Thursday, September 27, 2012

Director's College Event - Baseball Is More Than a Sports Season

On Wednesday, September 26, we kicked off the Fall 2012 season of the Director's College with a talk from Steven Wisensale, Professor of Human Development and Family Studies at the University of Connecticut.  Professor Wisensale has been teaching Family Law, Family Policy, and Comparative Family Policy at the university for the past twenty-nine years and in the spring of 2012 offered a new course: Baseball and Society.

He asked students to petition for entry into the course, and he received an unexpected 180 applications.  He accepted 60 students into the course and, through attrition, had a class size of 50 students, divided equally between male and female.

A main reason for the attrition was the amount of rigorous work required for the course.  Given its name, it's not just a class about baseball.  Throughout the semester he covers:

  • Origins of the Game - Sorting myth from fact from Cooperstown to Hoboken
  • Baseball as Business - From an amateur game to a professional sport
  • The Deadball Era- The game amidst labor conflicts and scandal
  • The Long Ball Era - Babe Ruth’s America
  • Baseball and War - From World War I to 9/11 and beyond
  • A Parallel Universe - Racism, Jim Crow laws, and the Negro Leagues
  • Addressing Racism - Jackie Robinson, Hank Greenberg, and Roberto Clemente
  • Baseball and Economics - Expansion, relocation, and the financing of ballparks
  • Labor Wars- Collective Bargaining and the Rise of Free Agency
  • Steroids, Gambling, Sabermetrics and Moneyball
  • Women and Baseball- A League of Their Own?
  • The Closet in the Locker Room - Gay athletes in a macho world
  • Baseball and Globalization - The game in Latin America and Asia
  • The Future of the Game - The pros and cons of proposed reforms

Examples he shared in last night's talk included:

...The community impact on Brooklyn and Los Angeles when the Dodgers moved from one location to the other...
...How a copy of Ebony magazine with a photo of Jackie Robinson on its cover somehow made its way to South Africa, where a young fourteen year-old boy saw the picture of a black man in a group photo with his white teammates. This revelation started a new way of thinking for this boy . . . who grew up to help overturn apartheid. We know him as Archbishop Desmond Tutu...

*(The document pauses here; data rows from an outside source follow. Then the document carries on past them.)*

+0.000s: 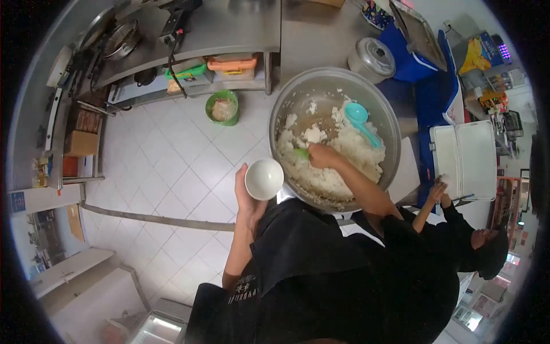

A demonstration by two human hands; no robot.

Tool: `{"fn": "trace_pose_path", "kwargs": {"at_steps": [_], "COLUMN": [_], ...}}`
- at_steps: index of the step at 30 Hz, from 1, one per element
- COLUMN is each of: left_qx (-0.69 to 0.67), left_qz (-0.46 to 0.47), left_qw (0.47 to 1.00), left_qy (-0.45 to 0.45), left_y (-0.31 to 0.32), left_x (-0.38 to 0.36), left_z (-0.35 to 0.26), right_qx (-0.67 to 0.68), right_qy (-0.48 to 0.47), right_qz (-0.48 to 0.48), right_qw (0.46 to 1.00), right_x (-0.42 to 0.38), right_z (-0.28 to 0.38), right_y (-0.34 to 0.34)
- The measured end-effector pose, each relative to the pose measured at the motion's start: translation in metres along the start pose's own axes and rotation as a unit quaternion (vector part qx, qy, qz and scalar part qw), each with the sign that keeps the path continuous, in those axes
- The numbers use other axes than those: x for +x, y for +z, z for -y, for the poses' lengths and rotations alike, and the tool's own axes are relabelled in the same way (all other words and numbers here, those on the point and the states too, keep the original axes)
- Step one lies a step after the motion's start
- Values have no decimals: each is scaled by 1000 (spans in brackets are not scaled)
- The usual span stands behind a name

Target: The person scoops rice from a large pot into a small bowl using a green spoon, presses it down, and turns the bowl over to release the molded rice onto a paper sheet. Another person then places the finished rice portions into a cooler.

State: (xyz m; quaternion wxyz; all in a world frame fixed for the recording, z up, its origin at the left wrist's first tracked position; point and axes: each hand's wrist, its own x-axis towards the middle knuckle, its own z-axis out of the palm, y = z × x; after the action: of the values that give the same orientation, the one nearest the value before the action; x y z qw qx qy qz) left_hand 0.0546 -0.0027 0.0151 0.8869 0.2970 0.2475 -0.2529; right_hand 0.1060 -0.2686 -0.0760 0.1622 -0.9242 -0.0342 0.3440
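Observation:
A small white bowl sits in my left hand, its open top facing the camera; I see no food in it. The hand is closed around its outer side, left of a large metal pot. Inside the pot is white rice, heaped toward the near and right sides. My right hand reaches into the pot, closed on a green scoop that is partly hidden by the rice and fingers. Lying on the rice farther right is a turquoise ladle, touched by neither hand.
A lidded metal canister stands behind the pot. On the tiled floor is a green bucket, near a steel counter. At right, another person in black works by an open white box.

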Motion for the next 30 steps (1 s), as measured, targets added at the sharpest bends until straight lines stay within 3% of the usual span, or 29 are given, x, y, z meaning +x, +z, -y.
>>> {"fn": "trace_pose_path", "kwargs": {"at_steps": [1, 3, 4, 7, 8, 10, 14, 16, 20, 22, 23, 24, 26, 27, 28, 29, 30], "left_qx": [4, 3, 6, 9, 7, -12, -23, -24, 30, 282, 322, 324, 459, 461, 379, 294, 298], "left_qz": [7, 10, 10, 17, 15, 39, 32, 40, 1, -57, -47, -44, -130, -123, -88, -52, -41], "left_qw": [1000, 1000, 1000, 1000, 1000, 999, 999, 999, 999, 949, 935, 934, 857, 856, 909, 950, 950], "left_qy": [6, 4, 3, -2, -2, 7, 0, -4, 11, 131, 142, 145, 193, 200, 148, 90, 89], "left_y": [4, 5, 2, -1, -3, -6, 0, 2, 25, 36, 40, 43, 55, 71, 88, 99, 99], "left_x": [6, 6, 4, 4, 4, 6, 4, 5, -2, 3, 10, 26, 65, 79, 92, 104, 126], "left_z": [-2, -2, -2, -1, 0, 0, -2, -4, -5, -4, -1, 10, 43, 53, 64, 72, 83], "right_qx": [-7, 40, 42, 129, 129, 234, 289, 398, 396, 461, 462, 455, 449, 343, 227, 212, 125], "right_qy": [1, -96, -95, -221, -222, -78, -68, -6, -40, -34, -36, -50, -67, -87, -101, 4, 68], "right_qz": [-7, -51, -47, 17, 20, 135, 191, 217, 217, 144, 140, 76, 7, -134, -272, -317, -353], "right_qw": [1000, 993, 993, 967, 966, 960, 936, 891, 891, 875, 875, 886, 891, 925, 930, 924, 925], "right_x": [13, 18, 16, 16, 11, -12, 3, -5, -13, -31, -43, -56, -63, -58, -59, -85, -76], "right_z": [-15, -26, -26, -24, -22, 5, -30, -36, -54, -49, -46, -40, -40, -45, -45, 1, 13], "right_y": [7, 32, 31, 8, 4, -31, -9, -4, -4, -27, -39, -57, -59, -50, -42, -58, -45]}}
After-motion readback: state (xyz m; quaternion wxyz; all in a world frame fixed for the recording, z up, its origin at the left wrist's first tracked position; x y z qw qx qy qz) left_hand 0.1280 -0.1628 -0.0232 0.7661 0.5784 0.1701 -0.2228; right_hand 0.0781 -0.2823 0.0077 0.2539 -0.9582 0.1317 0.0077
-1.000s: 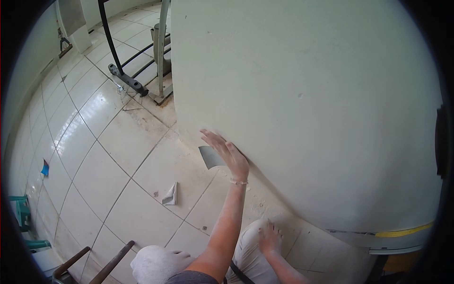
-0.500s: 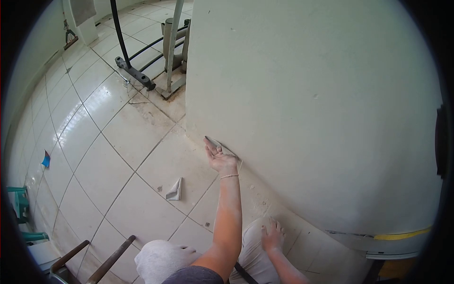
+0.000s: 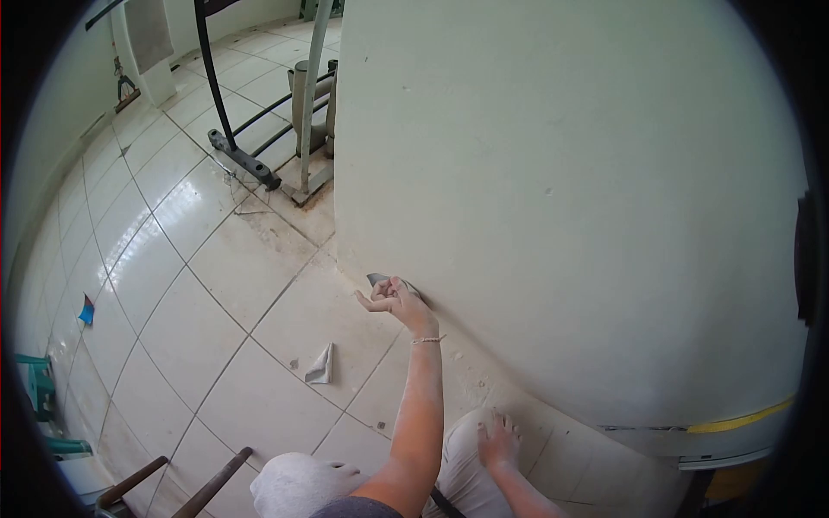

...How Marvin Miller, executive director of Major League Baseball in 1966, broke the reserve clause and made the way for free agency -- a move that proved the strength of collective bargaining and created the powerful baseball players union...

...How the use of economics and statistics has helped smaller market teams be competitive against the baseball giants. This applied science, known as sabermetrics, was featured in the books Moneyball and The Extra 2%...

In short, he relates the sport to the social issues of our time, giving meaning to these historical and significant events through something relatable to his students: baseball. Audience members can tell when a subject is near and dear to a speaker's heart, and this was the case with Professor Wisensale.  He is a walking encyclopedia and enthusiastic ambassador of the game, with a knowledge that transcends statistics and the history of player personnel. He appreciates the game as a true reflection of the broader issues facing our country.  He loves the game and explores its implications; in our brief introduction last night we could see that love and his true skill as a teacher shine through.

Samples of memorabilia he brought for display include a baseball hat of the Silver Bullets, the last professional women's baseball team; a baseball hat of the Brooklyn Dodgers; a baseball hat of the Negro Leagues Baseball Museum (located in Kansas City, MO); a baseball hat of the Pittsburgh Crawfords of the Negro Baseball League; the children's book, Teammates by Peter Golenbock, telling the story of Pee Wee Reese and Jackie Robinson; and the children's book, Baseball Saved Us by Ken Mochizuki, which tells the story of what baseball meant to children in the Japanese internment camps.